2019/07/25

「かもめのジョナサン」を読んで【中学生用】

 今、私の胸の奥深くで小さな鈴が鳴り響きました。そして、「いてもたってもいられない、自分も他の事が目に入らないほど、人に何んて言われようと、やり通すことの出来る何かが欲しい。」そんな思いが、私の体の中をかけめぐっています。
 この話を読んでいると、なんだか今の世の中をみているような、そんな気がしてなりません。

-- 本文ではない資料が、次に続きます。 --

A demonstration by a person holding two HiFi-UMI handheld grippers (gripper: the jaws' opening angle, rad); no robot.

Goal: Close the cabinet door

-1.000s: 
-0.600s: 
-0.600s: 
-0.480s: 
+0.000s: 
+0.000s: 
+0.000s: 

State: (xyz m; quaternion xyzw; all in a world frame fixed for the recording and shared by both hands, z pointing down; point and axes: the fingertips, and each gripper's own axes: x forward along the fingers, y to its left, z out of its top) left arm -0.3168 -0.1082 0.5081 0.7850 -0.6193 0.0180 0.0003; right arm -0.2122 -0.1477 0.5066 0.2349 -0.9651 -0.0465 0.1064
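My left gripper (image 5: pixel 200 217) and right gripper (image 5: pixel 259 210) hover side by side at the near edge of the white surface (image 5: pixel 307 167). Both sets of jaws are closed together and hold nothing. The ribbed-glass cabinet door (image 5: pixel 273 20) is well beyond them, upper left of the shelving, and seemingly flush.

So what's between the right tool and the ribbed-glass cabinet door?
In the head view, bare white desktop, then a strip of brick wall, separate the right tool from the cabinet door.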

 例えば、ある一定のまとまりで、突拍子もないことをしでかす人がいると、「あいつはちょっとおかしい、あいつは……。あいつは……」などと後指さされて生きていかなければなりません。だから、無理にでも、小さくつまらない型にはまろうとするのです。自分の意志を押し殺し、有望な可能性を秘めたまま、一度きりの人生に華を咲かす事の出来なかった人は、数えきれないほどたくさんいることでしょう。ジョナサン・リヴィングストンも、また、挫折し、哀れな者達の仲間入りをしそうになりました。しかし、彼には「早く飛ぶ。」という事が全てだったのです。だがらこそ、「自分は必ず早く飛べるのだ。」と信じ続け、自分の能力を最大限に生かし、一回りも大きくなれたのでしょう。この時の彼は輝いて見えました。たとえ、実際にその姿が見えなくても、心の目さえあいていれば、彼の輝いている姿がみなさんにも見えてきます。熱中できるものがあるということを、こんなにまで、素晴しく、うらやましく感じたことはありません。

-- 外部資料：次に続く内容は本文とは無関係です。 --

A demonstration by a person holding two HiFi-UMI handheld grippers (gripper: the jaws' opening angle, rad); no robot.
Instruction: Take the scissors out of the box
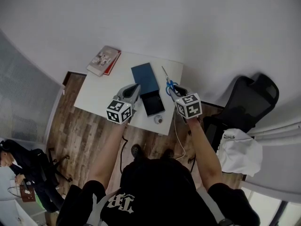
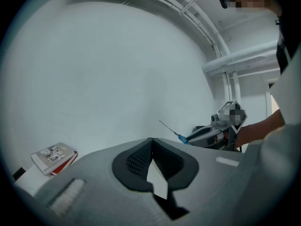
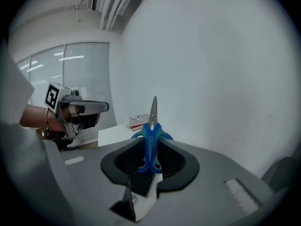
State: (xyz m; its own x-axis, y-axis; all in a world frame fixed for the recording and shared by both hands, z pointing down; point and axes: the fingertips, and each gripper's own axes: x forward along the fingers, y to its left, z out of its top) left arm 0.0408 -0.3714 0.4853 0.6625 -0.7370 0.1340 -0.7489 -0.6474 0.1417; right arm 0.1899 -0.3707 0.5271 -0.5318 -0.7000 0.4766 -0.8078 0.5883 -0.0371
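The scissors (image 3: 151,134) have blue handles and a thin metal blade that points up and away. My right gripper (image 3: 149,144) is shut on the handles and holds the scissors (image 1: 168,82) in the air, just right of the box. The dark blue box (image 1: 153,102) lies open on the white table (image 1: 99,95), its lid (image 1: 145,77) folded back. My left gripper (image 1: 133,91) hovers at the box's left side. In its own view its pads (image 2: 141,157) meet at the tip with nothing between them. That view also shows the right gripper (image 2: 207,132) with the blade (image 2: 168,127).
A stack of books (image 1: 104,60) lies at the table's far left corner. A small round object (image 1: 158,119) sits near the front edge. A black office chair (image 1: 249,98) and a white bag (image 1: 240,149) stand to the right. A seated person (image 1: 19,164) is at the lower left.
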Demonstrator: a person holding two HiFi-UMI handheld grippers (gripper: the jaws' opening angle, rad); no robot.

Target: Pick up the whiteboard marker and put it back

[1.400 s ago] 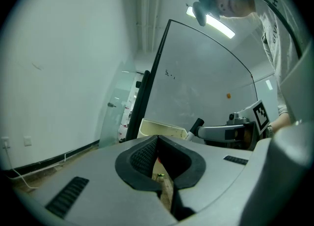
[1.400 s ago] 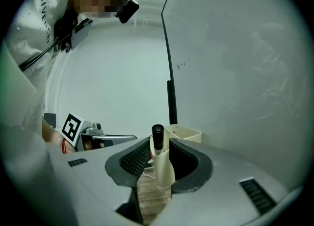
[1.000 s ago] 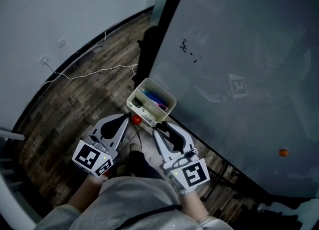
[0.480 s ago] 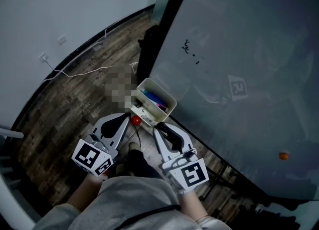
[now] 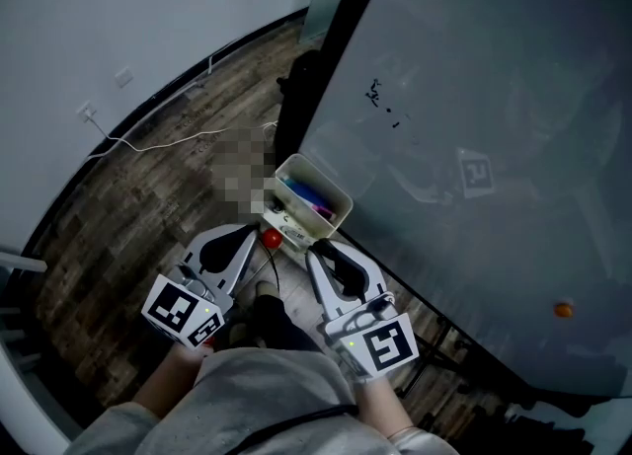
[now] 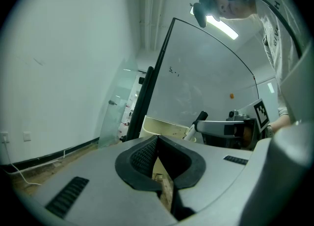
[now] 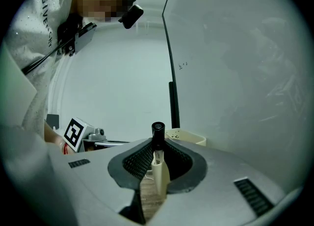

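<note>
- Currently the right gripper holds the whiteboard marker, a white barrel with a black cap. Its jaws have just been closing and now sit at a narrow gap, with the ribbed pads against the barrel on both sides.
- The marker stands roughly upright in the grip. The capped end rises above the pads.
- The left gripper has its jaw tips together and nothing between them. It sits idle beside the right one.
- From the head view, both grippers are low and just in front of the cream plastic open-topped bin, which hangs at the lower edge of the large grey whiteboard.
- Progress, as a judgement: the pick-up looks done, since the marker is secured. The put-back is not yet done.
- Likely destination is the cream bin, which already holds blue and pink items. That is inferred, not shown.
- Remaining: carry the marker over the bin opening, lower it and part the jaws.
- Hard to make out: in the head view the marker is lost against the dark pads of the right gripper.
- The lower end of the barrel is hidden below the jaws, so I cannot tell whether it touches anything.
- Print on the barrel is too small to read.
- A small red round object sits just beside the bin's near corner. Its identity is unclear.
</note>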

 自分の願いをかなえる為には、言葉で表せないような苦労もあることでしょう。しかし、その願いが、かなえられた時には、その苦労は、自分が生きていく上で、欠くことの出来ない大切なエネルギー源とかわるのです。私には、そのような経験が一度もありません。いいえ、経験する前につらく苦しい時の自分から逃げ出し、楽な方へと自分を流しているので、経験が出来ないのです。そして、熱中できるものさえ、みつけられないのです。こんな自分があまりにも弱く味気ないことに気付かされました。周りの大きな流れに流され、このような自分に至ったのです。私は、今年、中学三年生で、初めて選択者の立ち場に立っています。この大事な時に、周りに流されているようでは、この先が不安で不安でたまりません。だから、ここで自分の目標を、熱中できるものをしっかり見つけ出さなければいけません。今が私の正念場なのだから。
 また、ジョナサンは、チャンとの出会いで愛のある世界に気づき、彼がふりむきもしなかった別世界も知ることが出来ました。翼をはばたかす技術だけでは早く飛べないということも教わりました。心と体が一体となってこそ初めてジョナサンの真の目標にたどりつけたのです。
 この本で読んで幾つもの事を教わりました。口では言えない何かを、愛と自由とが両立している世界がどういうものかを。
 これからは、ジョナサン・リヴィグ ストンは、私にとって尊敬する先生であり、生涯を連れ添う友という存在でもあります。
 今でも、私のように周りに流されている人達が、たぶんたくさんいることでしょう。だから、この感動を、もっと多くの人々に伝えることによって、自分の意志をしっかり持てる、そんな強い人達を増やし、誰もが自己を主張できる世の中に、みんなで協力し、変えることが出来たらよいと思います。
 ようやく、私の胸の奥で眠っていたジョナサンが、目覚めたようです。